Buffeted by the Atlantic Ocean on one side and the Pacific on the other, the Mitre Peninsula, at the far southern tip of South America, is one of the coldest, harshest places on the planet. “It’s the end of the earth,” said Martina Sasso, program coordinator at Rewilding Argentina.
But this 2,400-square-kilometer slab is also a complex, carbon-rich wetland that holds 85% of all of Argentina’s peat. “The amazing part of this ecosystem, this great wetland, is that it is almost pristine,” Sasso told Mongabay.
These Patagonian peatlands are the main carbon sink outside of the tropics in the southern hemisphere, a largely unbroken, unspoiled “carpet” dominated by the cushion-forming perennial Astelia pumila, which creates a bog that can absorb carbon four and a half times faster than those dominated by sphagnum moss and sedges.
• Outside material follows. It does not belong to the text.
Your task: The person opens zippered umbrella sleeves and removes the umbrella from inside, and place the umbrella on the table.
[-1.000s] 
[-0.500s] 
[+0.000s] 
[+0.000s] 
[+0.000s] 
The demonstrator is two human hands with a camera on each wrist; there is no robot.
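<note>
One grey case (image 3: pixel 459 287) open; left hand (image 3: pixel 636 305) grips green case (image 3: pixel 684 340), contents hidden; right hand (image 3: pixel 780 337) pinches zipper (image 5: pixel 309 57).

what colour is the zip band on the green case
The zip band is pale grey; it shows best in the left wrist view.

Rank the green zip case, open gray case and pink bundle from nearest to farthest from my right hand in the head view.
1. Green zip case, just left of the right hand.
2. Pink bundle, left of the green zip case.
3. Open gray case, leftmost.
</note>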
Peat forms in waterlogged, acidic conditions, as layer upon layer of decomposing vegetation slowly builds up. It can take 1,000 years to form just one meter of peat, the rotting organic matter locking in the carbon as the bog grows. In places on the peninsula the peat is 3m deep and it’s estimated that these mires contain 315 million metric tons of carbon, the equivalent of Argentina’s total emissions for three years.